Lima Anggota Geng Motor Penebas Remaja 13 Tahun di Makassar Ditangkap, Dua Pelaku Diburu

Makassar, Mediain.id – Polisi berhasil mengamankan lima anggota geng motor yang diduga terlibat dalam aksi penyerangan brutal terhadap seorang remaja berusia 13 tahun di Jalan Abubakar Lambogo (Ablam), Kecamatan Makassar, Kota Makassar, Sulawesi Selatan.

Kelima pelaku yang ditangkap masing-masing berinisial FGI (19), MYM (20), MA (18), AF (19), dan MR (18).

Penangkapan dilakukan setelah tim Unit Jatanras Satreskrim Polrestabes Makassar melakukan penyelidikan intensif menyusul video kejadian yang viral di media sosial.

Para pelaku diamankan di sejumlah lokasi berbeda, di antaranya wilayah Kecamatan Pallangga, Kabupaten Gowa, dan Kompleks Perumahan Kodam di Jalan Borong Raya, Kecamatan Manggala, Makassar.

Kasus ini menjadi perhatian serius aparat kepolisian lantaran korbannya masih di bawah umur. Kapolrestabes Makassar, Kombes Pol Arya Perdana mengatakan jumlah pelaku yang diamankan bertambah setelah dilakukan pengembangan.

“Pelaku sekarang ada lima orang yang sudah tertangkap. Kemarin kita sudah melakukan penyelidikan awalnya 2 orang. Alhamdulillah sekarang sudah ada lima pelaku,” ujarnya saat melakukan konferensi pers di Mapolrestabes Makassar, Selasa (12/5/2026).

Insiden penyerangan terjadi pada Minggu dini hari sekitar pukul 02.00 Wita. Saat itu korban berinisial H (13) tengah berkumpul bersama teman-temannya di pinggir jalan.

“Ini anak umur 13 tahun duduk-duduk di pinggir jalan nongkrong pukul 02.00 malam,” ujarnya.

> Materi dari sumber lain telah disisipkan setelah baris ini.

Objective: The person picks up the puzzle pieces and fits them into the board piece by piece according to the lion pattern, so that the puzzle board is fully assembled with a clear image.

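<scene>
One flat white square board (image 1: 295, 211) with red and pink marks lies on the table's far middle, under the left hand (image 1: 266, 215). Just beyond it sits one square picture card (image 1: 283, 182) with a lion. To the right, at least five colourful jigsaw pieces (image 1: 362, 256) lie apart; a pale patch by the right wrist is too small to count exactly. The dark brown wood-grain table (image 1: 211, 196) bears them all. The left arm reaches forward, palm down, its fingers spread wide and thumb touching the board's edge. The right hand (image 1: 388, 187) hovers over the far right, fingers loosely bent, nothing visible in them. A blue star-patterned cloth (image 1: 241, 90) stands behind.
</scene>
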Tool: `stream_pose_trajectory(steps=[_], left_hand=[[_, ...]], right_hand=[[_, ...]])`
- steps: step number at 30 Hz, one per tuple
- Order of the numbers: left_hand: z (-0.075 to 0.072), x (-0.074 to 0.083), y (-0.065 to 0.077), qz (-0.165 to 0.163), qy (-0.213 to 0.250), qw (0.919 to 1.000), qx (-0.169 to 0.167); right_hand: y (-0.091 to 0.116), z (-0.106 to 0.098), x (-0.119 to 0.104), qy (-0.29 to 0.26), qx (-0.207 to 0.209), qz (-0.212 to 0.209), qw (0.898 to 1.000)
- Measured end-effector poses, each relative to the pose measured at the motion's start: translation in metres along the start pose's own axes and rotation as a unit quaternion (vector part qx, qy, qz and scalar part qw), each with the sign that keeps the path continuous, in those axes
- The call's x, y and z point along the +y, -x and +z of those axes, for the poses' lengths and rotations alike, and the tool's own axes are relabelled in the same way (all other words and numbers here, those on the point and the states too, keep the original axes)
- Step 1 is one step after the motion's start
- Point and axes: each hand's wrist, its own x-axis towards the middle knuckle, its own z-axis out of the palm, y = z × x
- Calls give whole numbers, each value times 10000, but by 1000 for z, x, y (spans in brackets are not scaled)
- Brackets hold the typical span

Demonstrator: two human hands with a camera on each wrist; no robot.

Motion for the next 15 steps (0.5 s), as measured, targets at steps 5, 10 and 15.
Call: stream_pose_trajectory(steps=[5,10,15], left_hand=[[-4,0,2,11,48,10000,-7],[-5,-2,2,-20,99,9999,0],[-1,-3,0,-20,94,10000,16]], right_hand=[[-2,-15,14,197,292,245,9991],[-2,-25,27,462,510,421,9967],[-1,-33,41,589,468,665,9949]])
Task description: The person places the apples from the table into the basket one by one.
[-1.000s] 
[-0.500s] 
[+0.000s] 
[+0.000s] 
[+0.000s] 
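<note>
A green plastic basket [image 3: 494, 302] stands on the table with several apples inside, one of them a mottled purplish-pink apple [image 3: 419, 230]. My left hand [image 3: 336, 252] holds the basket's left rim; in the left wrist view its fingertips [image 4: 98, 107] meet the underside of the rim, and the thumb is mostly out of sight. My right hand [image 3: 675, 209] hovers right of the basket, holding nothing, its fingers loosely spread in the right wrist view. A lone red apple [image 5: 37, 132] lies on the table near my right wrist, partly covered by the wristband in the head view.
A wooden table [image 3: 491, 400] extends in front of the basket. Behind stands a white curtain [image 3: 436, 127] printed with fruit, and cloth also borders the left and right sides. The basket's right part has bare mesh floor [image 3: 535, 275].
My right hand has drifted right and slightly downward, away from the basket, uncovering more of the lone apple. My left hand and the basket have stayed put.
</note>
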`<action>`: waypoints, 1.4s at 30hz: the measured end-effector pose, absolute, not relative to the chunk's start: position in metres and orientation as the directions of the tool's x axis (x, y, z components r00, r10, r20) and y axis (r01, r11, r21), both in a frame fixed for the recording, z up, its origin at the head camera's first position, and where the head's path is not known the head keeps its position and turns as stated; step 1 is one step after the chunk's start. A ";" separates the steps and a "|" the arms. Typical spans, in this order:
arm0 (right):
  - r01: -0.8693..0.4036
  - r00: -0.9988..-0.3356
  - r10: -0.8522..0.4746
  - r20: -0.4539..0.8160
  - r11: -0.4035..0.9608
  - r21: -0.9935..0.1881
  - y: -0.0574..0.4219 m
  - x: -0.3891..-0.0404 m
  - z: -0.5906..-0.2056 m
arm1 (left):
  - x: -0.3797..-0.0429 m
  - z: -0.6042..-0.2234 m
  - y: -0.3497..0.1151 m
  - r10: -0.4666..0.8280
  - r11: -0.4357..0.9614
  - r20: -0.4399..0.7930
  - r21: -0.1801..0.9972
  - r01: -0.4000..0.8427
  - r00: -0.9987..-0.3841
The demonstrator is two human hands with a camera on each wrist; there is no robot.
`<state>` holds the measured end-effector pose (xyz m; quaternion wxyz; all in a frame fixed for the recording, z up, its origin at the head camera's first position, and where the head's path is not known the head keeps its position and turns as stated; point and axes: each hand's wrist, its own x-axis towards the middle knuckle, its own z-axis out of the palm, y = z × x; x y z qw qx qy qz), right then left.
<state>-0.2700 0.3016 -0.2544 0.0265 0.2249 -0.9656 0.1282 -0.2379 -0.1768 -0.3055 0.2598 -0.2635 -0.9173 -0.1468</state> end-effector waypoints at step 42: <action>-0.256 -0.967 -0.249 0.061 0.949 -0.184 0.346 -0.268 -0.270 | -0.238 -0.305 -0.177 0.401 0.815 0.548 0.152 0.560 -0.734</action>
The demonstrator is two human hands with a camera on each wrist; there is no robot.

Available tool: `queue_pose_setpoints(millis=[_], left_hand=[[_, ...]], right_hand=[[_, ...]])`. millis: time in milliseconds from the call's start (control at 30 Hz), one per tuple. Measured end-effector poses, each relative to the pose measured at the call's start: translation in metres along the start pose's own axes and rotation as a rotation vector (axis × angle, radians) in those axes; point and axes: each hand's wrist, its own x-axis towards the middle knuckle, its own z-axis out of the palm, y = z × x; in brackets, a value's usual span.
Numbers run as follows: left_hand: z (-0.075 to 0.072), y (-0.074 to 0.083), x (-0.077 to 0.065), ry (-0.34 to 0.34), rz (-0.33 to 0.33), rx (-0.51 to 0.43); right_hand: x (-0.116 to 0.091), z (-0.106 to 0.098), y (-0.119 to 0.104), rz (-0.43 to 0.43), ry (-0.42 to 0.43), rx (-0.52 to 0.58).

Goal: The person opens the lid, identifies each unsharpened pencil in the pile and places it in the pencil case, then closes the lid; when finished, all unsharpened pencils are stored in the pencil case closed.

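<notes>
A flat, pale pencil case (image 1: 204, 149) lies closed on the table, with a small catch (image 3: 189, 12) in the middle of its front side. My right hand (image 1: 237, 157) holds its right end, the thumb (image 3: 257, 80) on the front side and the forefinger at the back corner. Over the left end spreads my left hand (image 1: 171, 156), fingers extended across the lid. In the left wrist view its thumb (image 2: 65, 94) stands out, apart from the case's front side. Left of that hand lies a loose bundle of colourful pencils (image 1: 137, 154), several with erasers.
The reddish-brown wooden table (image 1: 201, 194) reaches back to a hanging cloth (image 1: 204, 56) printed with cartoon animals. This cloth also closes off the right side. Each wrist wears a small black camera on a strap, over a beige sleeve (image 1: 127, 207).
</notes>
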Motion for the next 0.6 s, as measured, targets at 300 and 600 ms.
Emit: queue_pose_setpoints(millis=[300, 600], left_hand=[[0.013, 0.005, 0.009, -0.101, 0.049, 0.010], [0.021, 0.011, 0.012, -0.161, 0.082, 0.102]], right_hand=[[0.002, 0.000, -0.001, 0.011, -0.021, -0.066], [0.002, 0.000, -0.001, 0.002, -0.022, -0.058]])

Tak lama kemudian, sekelompok geng motor datang dan langsung melakukan penyerangan menggunakan senjata tajam.

“Lalu datanglah sekelompok geng motor ini dan langsung melakukan tindakan kekerasan terhadap korban dengan mengayunkan parang,” ucap Kombes Pol Arya.

Melihat serangan tersebut, teman-teman korban berupaya melarikan diri. Namun korban H terjatuh saat hendak menyelamatkan diri hingga terkena sabetan senjata tajam di bagian punggung.

“Teman-teman korban sempat kabur. Namun korban terjatuh sehingga terkena sabetan senjata tajam bagian punggung yang saat ini tengah berada di rumah sakit,” ucapnya.

Korban kini masih menjalani perawatan medis akibat luka serius yang dialaminya. Dari hasil pemeriksaan, para pelaku mengakui turut membawa senjata saat melakukan aksi penyerangan.

“Mereka semua mengakui ada yang membawa senjata tajam, ada yang membawa busur,” ungkap Kombes Pol Arya.

Polisi juga masih memburu dua pelaku lain yang diduga ikut terlibat dalam aksi tersebut. Dalam penangkapan itu, aparat menyita sejumlah barang bukti berupa sebilah parang, dua anak panah, satu ketapel, satu helm, serta dua unit sepeda motor.

“Untuk pada pelaku kita kenakan pasal 80 Junto pasal 76 C undang-undang nomor 35 tahun 2014 tentang perubahan undang-undang nomor 23 tahun 2022 tentang Perlindungan anak dan pasal 262 nomor 1 tahun 2023 KUHP dengan ancaman hukuman maksimal 9 tahun penjara,” tutupnya.